**EXERCISE GOAL:** Quote the whole listing verbatim.

_____

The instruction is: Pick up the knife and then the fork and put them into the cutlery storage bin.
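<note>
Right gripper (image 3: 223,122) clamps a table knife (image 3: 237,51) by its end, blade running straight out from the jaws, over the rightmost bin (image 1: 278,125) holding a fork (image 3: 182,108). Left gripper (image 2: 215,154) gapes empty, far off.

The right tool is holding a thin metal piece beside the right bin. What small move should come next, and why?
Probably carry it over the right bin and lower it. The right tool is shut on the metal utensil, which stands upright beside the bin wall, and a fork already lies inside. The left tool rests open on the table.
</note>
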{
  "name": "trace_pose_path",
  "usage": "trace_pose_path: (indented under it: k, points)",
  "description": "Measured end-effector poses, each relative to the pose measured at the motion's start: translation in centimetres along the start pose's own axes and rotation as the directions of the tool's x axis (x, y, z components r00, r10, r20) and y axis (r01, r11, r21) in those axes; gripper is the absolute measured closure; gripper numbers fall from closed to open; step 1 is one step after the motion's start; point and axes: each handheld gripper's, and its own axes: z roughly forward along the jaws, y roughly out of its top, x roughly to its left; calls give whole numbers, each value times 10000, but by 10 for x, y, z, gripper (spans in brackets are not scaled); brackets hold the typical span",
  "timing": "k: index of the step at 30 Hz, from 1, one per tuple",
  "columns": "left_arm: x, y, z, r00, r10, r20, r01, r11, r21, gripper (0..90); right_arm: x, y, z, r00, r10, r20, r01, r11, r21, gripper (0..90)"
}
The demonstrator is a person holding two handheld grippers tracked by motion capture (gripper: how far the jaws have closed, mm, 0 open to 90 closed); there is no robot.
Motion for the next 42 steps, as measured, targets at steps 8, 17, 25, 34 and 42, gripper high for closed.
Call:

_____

**REPLY:**
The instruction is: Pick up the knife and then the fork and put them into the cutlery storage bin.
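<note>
Right gripper (image 3: 223,122) clamps a table knife (image 3: 237,51) by its end, blade running straight out from the jaws, over the rightmost bin (image 1: 278,125) holding a fork (image 3: 182,108). Left gripper (image 2: 215,154) gapes empty, far off.

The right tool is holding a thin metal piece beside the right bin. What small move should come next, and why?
Probably carry it over the right bin and lower it. The right tool is shut on the metal utensil, which stands upright beside the bin wall, and a fork already lies inside. The left tool rests open on the table.
</note>
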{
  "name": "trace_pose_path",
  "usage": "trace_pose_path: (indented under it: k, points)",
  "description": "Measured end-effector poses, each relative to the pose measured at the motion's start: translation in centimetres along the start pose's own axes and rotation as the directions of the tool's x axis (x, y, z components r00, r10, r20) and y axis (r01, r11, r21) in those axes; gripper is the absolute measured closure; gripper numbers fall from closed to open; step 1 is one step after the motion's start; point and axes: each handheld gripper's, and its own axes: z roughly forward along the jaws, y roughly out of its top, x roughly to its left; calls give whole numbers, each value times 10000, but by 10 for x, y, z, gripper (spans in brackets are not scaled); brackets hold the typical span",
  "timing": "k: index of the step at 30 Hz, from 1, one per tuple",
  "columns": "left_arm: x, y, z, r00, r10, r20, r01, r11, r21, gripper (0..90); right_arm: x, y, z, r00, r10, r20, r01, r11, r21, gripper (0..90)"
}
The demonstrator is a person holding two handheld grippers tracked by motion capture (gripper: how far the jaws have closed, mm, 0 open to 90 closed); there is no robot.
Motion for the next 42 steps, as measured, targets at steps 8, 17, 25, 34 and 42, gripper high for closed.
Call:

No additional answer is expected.